Not a date, Romeo, came the reply. Twenty minutes.
xXx
It was a little uncomfortable at first, seeing each other after that. They joked more than usual (which was saying something) and cursed every other word. The only acceptable topics for conversation were of the manliest variety: women (and the various ways they'd give them a shagging), sports (which was a little harder, since Seb was a big rugby fan and John only followed footy, and just barely at that), and war (which was easy, both of them being vets, and what they always fell back on in an awkward silence). They drank together still, but carefully, each of them obviously nursing their way through one pint, two, before making some excuse to head home (in decidedly separate cabs).
Eventually the awkwardness was mostly smoothed over, and the only times John ever even considered that night were when something in Sebastian's inflection or expression reminded him of the way Seb had growled, "He broke something that was mine." John didn't even want to think about what those words meant so he never brought it up, but that didn't stop it from drifting into his mind now and again.
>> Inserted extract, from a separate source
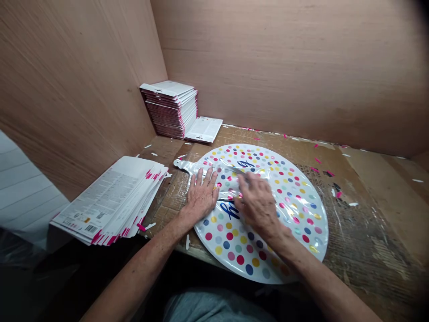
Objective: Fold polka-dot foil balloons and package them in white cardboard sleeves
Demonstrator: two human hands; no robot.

Mostly, though, it seemed like things had gone back to normal between them within a few short weeks, and John was thankful for that.
xXx
He had every intention of going to Harry's for Christmas- was actually on the way to the bus station, with his duffel bag slung over his shoulder- when Harry sent him an error-ridden text insisting that something had come up and he'd better not come round. Angry at having wasted his time, and finding himself nearer Seb's neighborhood than his own, he quickly typed: Home?
Just got in, Seb responded as John settled down on a bench. Apparently I get Christmas off this year. Thank God, what would all my friends and family do without me?
John snorted. So far as he knew, Seb didn't speak to his family. And although Seb did mention various acquaintances, John had never met anyone he'd call a friend of Seb's in the three years he knew him. Harry's gone off the wagon, so that's my Christmas shot. He tried not to think of the old friends who'd like to hear from him, of Lestrade and Molly and Mrs. Hudson, as he added: Worst of it is that I'm about three blocks from the station. Yeah, she JUST canceled.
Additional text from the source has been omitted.